Devlet organizasyonunun temel görevleri arasında vatandaşının barınma hakkı herhalde en üst sıralardadır.
Demek ki vatandaşlarının güvenli bir konutta barınması bir devlet görevidir ve bu vatandaş hakkının devlet desteğine ihtiyacı vardır.
Devlet kaynakları vatandaşının güvenli konut sahibi olabilmesine yönlendirilmesi elzem gibi görünüyor.
Güvenli konutlar için kaynak nasıl sağlanacak?

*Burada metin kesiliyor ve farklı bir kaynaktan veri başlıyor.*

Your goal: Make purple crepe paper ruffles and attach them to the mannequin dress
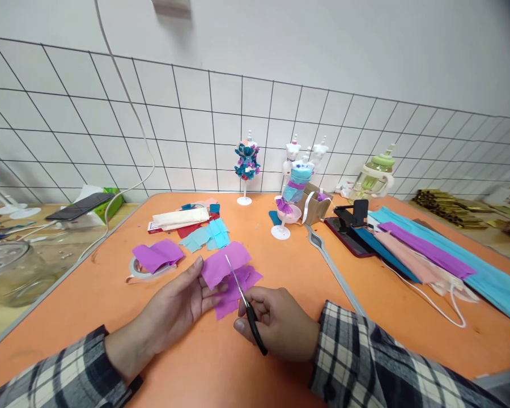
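Between the thumb and fingers of my left hand (176, 309) is a piece of purple crepe paper (219, 265), raised a little off the table. My right hand (280, 320) grips black-handled scissors (253, 326), whose blades lie across the right part of that paper. The blades look closed or nearly so. Below the held piece, more purple paper pieces (229, 306) lie on the orange table, partly hidden by my fingers and the scissors. Light blue paper pieces (208, 235) lie just beyond my hands.
Another purple piece (157, 255) rests on a tape roll (138, 267) at left. Small dress forms (246, 161) (293, 184) stand at the back. Crepe paper strips (429, 243), a dark phone (348, 238) and a green-lidded bottle (374, 175) are at right. A glass jar (12, 277) stands far left.
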The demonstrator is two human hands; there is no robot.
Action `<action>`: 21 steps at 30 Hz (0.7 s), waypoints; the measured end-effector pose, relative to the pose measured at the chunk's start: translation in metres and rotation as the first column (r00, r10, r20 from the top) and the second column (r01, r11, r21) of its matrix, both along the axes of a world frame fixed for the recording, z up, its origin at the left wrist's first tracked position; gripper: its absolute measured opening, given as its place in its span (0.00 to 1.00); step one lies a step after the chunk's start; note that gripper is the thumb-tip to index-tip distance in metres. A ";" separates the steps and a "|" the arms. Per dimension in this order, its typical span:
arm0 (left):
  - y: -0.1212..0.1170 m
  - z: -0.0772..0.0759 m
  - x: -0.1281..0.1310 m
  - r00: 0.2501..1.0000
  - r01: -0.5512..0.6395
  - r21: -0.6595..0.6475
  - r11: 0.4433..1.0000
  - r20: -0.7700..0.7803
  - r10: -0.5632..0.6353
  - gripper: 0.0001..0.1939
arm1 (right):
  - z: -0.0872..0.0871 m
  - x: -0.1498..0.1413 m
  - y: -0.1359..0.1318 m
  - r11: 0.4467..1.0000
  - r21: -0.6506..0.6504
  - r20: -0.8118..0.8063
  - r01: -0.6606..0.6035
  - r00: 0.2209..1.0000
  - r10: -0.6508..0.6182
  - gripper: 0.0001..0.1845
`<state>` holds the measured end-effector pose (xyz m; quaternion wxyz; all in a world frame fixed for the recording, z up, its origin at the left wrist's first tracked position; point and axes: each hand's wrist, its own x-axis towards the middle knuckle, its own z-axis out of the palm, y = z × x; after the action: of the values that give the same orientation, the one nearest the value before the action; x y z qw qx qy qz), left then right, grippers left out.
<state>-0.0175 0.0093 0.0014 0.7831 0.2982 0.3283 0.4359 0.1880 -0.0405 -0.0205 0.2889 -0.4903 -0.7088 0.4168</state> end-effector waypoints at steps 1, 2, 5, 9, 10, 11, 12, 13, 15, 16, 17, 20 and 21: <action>0.002 0.000 0.000 0.999 -0.048 0.029 0.998 -0.001 0.048 0.06 | 0.001 0.000 0.000 1.000 0.005 0.007 -0.002 1.000 0.002 0.08; 0.003 0.000 0.001 0.996 -0.090 0.057 0.994 -0.002 0.090 0.04 | 0.001 0.000 0.000 1.000 0.007 0.013 -0.006 1.000 0.005 0.07; 0.006 0.002 0.001 0.988 -0.154 0.120 0.981 0.000 0.155 0.07 | 0.004 0.000 0.001 1.000 0.007 0.034 -0.020 0.999 0.020 0.06; 0.003 0.004 0.002 0.994 -0.108 0.104 0.989 0.003 0.108 0.13 | 0.005 0.001 0.002 1.000 0.009 0.065 -0.022 0.998 0.021 0.06; 0.002 0.004 0.003 0.995 -0.097 0.075 0.993 -0.003 0.097 0.11 | 0.005 0.001 0.002 1.000 0.012 0.068 -0.018 0.998 0.018 0.06; 0.001 0.005 0.003 0.996 -0.084 0.036 0.996 -0.015 0.085 0.07 | 0.004 0.001 0.002 1.000 0.015 0.071 -0.015 0.997 0.014 0.06; 0.001 0.005 0.002 0.997 -0.069 -0.004 0.998 -0.029 0.068 0.06 | 0.004 0.001 0.002 1.000 0.019 0.072 -0.011 0.997 0.010 0.07; 0.001 0.005 0.002 0.998 -0.044 -0.045 0.998 -0.046 0.042 0.08 | 0.004 0.001 0.002 1.000 0.023 0.073 -0.005 0.997 0.003 0.08; 0.001 0.005 0.001 0.996 0.011 -0.105 0.994 -0.087 -0.020 0.14 | 0.005 0.001 0.002 0.999 0.035 0.080 0.009 0.997 -0.011 0.09; 0.002 0.005 0.000 0.993 0.030 -0.120 0.992 -0.108 -0.043 0.16 | 0.006 0.001 0.002 0.999 0.041 0.085 0.015 0.996 -0.018 0.09; 0.002 0.005 0.000 0.990 0.042 -0.126 0.991 -0.126 -0.058 0.16 | 0.007 0.001 0.002 0.999 0.045 0.090 0.018 0.996 -0.022 0.10; 0.002 0.002 -0.002 0.986 0.066 -0.103 0.992 -0.149 -0.081 0.15 | 0.011 0.001 0.003 0.999 0.052 0.107 0.014 0.994 -0.020 0.10; 0.002 0.000 -0.003 0.985 0.084 -0.080 0.993 -0.145 -0.095 0.15 | 0.011 0.001 0.003 0.999 0.051 0.112 0.008 0.994 -0.014 0.10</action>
<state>-0.0202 0.0112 0.0015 0.7857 0.3155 0.3878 0.3644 0.1892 -0.0379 -0.0090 0.2632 -0.5094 -0.7316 0.3688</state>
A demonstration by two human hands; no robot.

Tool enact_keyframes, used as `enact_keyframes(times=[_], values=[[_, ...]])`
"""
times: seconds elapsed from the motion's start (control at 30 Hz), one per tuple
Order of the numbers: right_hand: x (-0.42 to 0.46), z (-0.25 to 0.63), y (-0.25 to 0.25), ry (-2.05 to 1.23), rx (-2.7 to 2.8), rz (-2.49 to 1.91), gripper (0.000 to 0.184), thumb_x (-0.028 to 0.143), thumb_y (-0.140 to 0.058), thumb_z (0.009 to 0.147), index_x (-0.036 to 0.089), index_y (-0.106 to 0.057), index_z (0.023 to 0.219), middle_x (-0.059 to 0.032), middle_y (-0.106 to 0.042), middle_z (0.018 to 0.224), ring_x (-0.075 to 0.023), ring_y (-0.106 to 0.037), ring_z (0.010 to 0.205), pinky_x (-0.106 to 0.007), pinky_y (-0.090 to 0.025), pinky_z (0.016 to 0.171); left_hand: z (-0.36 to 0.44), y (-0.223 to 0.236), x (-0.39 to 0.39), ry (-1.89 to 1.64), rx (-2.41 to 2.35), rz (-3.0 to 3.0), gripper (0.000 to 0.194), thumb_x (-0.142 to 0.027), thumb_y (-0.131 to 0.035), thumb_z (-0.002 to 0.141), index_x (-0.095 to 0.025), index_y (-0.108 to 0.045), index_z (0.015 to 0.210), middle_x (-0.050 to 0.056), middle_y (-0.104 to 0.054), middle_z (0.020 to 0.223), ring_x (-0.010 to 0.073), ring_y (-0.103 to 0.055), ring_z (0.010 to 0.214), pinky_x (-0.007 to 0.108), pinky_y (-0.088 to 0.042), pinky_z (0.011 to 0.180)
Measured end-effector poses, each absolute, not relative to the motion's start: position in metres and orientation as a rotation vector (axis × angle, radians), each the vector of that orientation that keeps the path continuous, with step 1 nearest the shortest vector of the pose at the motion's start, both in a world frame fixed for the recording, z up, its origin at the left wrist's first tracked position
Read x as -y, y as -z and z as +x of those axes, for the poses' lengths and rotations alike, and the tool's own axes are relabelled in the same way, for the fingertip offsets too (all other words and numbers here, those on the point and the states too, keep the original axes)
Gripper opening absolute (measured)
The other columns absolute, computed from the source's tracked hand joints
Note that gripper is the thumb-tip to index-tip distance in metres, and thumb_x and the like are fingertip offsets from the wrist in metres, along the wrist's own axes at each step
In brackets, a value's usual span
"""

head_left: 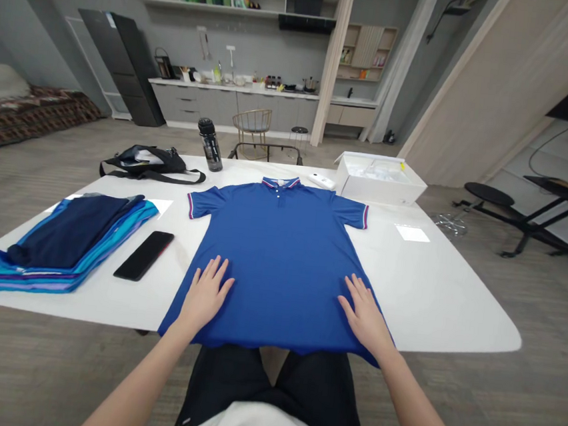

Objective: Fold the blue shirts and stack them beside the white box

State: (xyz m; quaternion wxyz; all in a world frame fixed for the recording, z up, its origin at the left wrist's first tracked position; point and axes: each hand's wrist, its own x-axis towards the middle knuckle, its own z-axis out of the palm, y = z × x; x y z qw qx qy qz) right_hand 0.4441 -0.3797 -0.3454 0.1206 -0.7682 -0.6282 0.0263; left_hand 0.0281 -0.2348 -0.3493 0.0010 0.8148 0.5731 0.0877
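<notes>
Facing a grey kitchen counter [198, 106] across the room, and looking down on a white table [449, 302] in front of it. Now watching a blue polo shirt [279, 259], lying face up at the table's middle, with collar [281, 184] at the far end and short sleeves [355, 213] out to both sides. Resting left hand [207, 293] and right hand [363, 316] on its lower corners, palms down, fingers loosely spread, grasping nothing.

Judging the spreading-out nearly done: seeing a smooth front, and no fold in the body yet. Finding the hem [271, 347] dipping over the near edge, so probably counting that strip as left to settle. Noting a stack of folded garments [74, 233] to the left, near a dark phone [144, 255].

Losing the shirt's back and both palms from sight, so not telling any firmness of pressing. Barely making out the contents of the white box [376, 190], or the small white object [321, 180] beside it. Cutting off both forearms at the bottom of the view.
</notes>
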Motion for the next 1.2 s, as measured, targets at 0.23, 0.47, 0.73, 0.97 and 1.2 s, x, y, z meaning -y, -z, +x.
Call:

Devlet israftan vazgeçecek, makam uçak filoları tasfiye edilecek, yandaş müteahhitlere aktarılan haksız kazançlar hesap edilip vergi olarak alınacak, İstanbul’da yapılan plan değişiklikleri ile kazanılan haksız paralar vergilendirilecek, Kanal İstanbul Projesinden vazgeçilip oraya aktarılması planlanan 75 milyar güvenli konut kredisi olarak ihtiyaç sahiplerine verilecek, Çevre Bakanlığı ve Büyükşehir Belediyeleri plan yönetmeliklerini toplum yararı gözeterek ve kentsel dönüşüme dönük düzenleyecek.
Tabii teşvikler çeşitlendirilebilir, çoğaltılabilir de.
Görülüyor ki Türkiye’de insanların güvenli konut sahibi olabilmek depremin zararlı etkilerinden kurtulabilmeleri için devlet kaynağına ihtiyacı yok, kendi içinde yönetmeliklerle ve kararlarla tamamlanabilecek bir proje yapılabilir.
Burada karar vericilerin yöneticilerin kendi ceplerini değil toplumu düşünmeleri gerekmektedir. Yönetenlerin milletini sevmesi ve ona hizmet etmek istemesi gerekiyor.
Deprem 1999’da oldu ilk kentsel dönüşüm yönetmeliği 2014 de uygulamaya girdi.
15 senede ancak bir yönetmelik hazırlayabilmişseniz sizi ancak mezar soygunculuğu ile izah edebiliriz.